> **WHAT TO PRODUCE**:
The listing that follows should be copied in full and exactly, with no pictures.

##### MATERIAL TO PROCESS #####

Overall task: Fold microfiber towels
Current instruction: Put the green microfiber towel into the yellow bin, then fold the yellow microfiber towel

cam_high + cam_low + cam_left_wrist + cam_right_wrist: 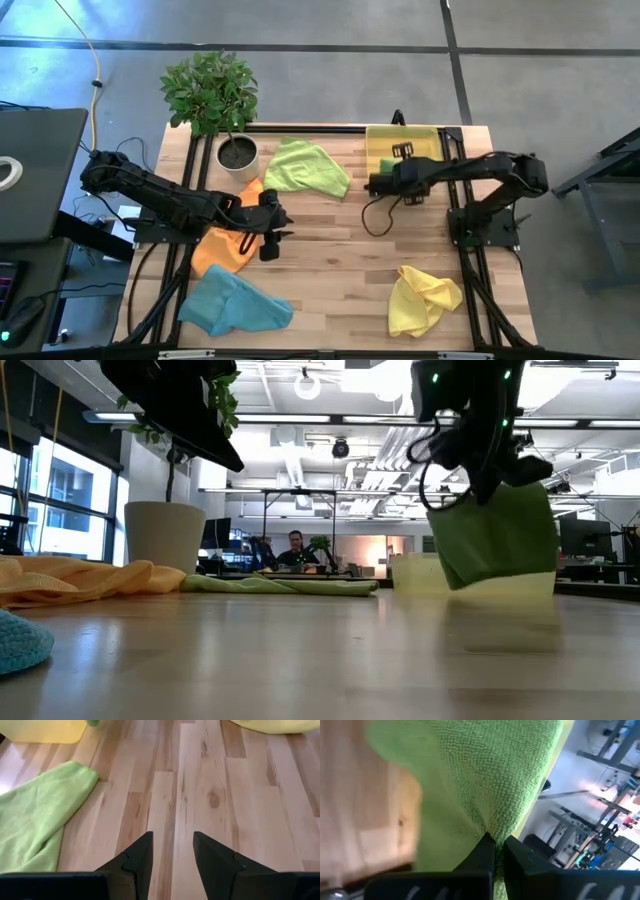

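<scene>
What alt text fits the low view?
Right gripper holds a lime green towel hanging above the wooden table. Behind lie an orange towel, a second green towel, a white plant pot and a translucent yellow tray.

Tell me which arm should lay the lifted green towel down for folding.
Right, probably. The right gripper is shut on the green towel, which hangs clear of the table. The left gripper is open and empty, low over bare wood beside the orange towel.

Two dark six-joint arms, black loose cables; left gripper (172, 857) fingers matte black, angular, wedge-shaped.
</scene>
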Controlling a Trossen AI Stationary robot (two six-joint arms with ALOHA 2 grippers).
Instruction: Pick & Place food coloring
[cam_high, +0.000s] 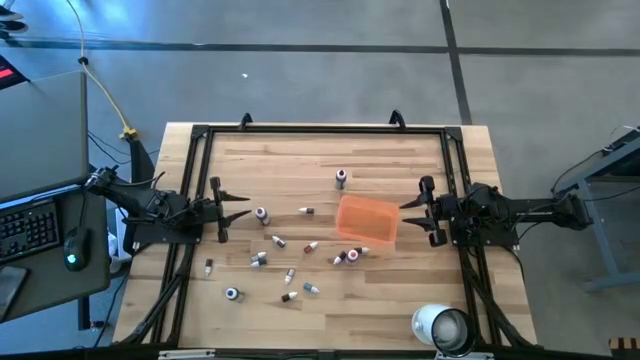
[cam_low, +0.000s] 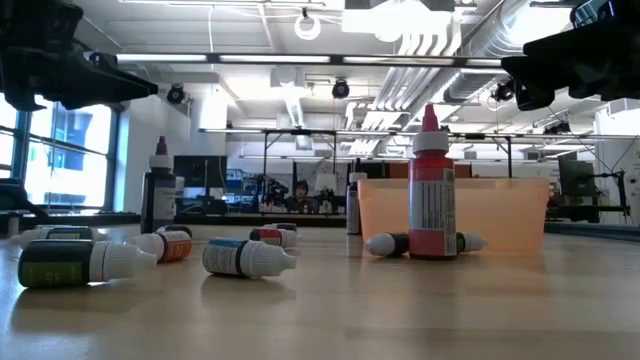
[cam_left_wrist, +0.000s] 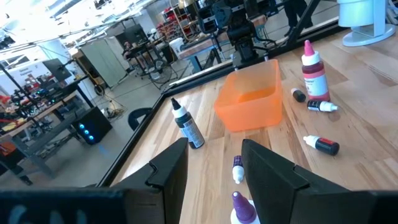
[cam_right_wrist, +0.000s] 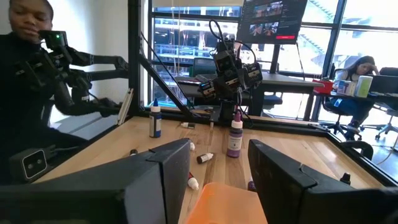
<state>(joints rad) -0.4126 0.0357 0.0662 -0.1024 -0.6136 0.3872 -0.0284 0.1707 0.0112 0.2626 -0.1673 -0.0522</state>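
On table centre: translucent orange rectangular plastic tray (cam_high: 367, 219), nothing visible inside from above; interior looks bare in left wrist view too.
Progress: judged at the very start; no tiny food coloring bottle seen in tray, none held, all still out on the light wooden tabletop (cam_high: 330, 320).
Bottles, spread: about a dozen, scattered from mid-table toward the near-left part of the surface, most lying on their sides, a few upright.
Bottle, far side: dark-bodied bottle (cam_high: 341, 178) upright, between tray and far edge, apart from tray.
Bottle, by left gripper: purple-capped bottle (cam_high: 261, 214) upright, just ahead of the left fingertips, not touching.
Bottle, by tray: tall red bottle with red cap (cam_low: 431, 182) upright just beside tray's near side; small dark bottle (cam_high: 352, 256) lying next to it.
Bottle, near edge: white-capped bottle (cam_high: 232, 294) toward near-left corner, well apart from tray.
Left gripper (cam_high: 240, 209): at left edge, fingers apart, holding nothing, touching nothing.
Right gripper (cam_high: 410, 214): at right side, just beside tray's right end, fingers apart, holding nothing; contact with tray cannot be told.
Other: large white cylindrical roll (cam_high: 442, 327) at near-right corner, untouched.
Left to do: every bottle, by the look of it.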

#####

> **WRITTEN ANSWER**:
Overall task: Fold microfiber towels
Current instruction: Put the green microfiber towel into the yellow bin, then fold the yellow microfiber towel

cam_high + cam_low + cam_left_wrist + cam_right_wrist: 

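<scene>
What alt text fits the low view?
Right gripper holds a lime green towel hanging above the wooden table. Behind lie an orange towel, a second green towel, a white plant pot and a translucent yellow tray.

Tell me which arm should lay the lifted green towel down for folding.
Right, probably. The right gripper is shut on the green towel, which hangs clear of the table. The left gripper is open and empty, low over bare wood beside the orange towel.

Two dark six-joint arms, black loose cables; left gripper (172, 857) fingers matte black, angular, wedge-shaped.
</scene>
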Controlling a Trossen AI Stationary robot (two six-joint arms with ALOHA 2 grippers).
Instruction: Pick & Place food coloring
[cam_high, +0.000s] 
[cam_low, +0.000s] 
[cam_left_wrist, +0.000s] 
[cam_right_wrist, +0.000s] 
<state>(joints rad) -0.4126 0.0357 0.0662 -0.1024 -0.6136 0.3872 -0.0284 0.1707 0.0112 0.2626 -0.1673 -0.0522</state>
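On table centre: translucent orange rectangular plastic tray (cam_high: 367, 219), nothing visible inside from above; interior looks bare in left wrist view too.
Progress: judged at the very start; no tiny food coloring bottle seen in tray, none held, all still out on the light wooden tabletop (cam_high: 330, 320).
Bottles, spread: about a dozen, scattered from mid-table toward the near-left part of the surface, most lying on their sides, a few upright.
Bottle, far side: dark-bodied bottle (cam_high: 341, 178) upright, between tray and far edge, apart from tray.
Bottle, by left gripper: purple-capped bottle (cam_high: 261, 214) upright, just ahead of the left fingertips, not touching.
Bottle, by tray: tall red bottle with red cap (cam_low: 431, 182) upright just beside tray's near side; small dark bottle (cam_high: 352, 256) lying next to it.
Bottle, near edge: white-capped bottle (cam_high: 232, 294) toward near-left corner, well apart from tray.
Left gripper (cam_high: 240, 209): at left edge, fingers apart, holding nothing, touching nothing.
Right gripper (cam_high: 410, 214): at right side, just beside tray's right end, fingers apart, holding nothing; contact with tray cannot be told.
Other: large white cylindrical roll (cam_high: 442, 327) at near-right corner, untouched.
Left to do: every bottle, by the look of it.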

Nothing else remains to be done for this exercise.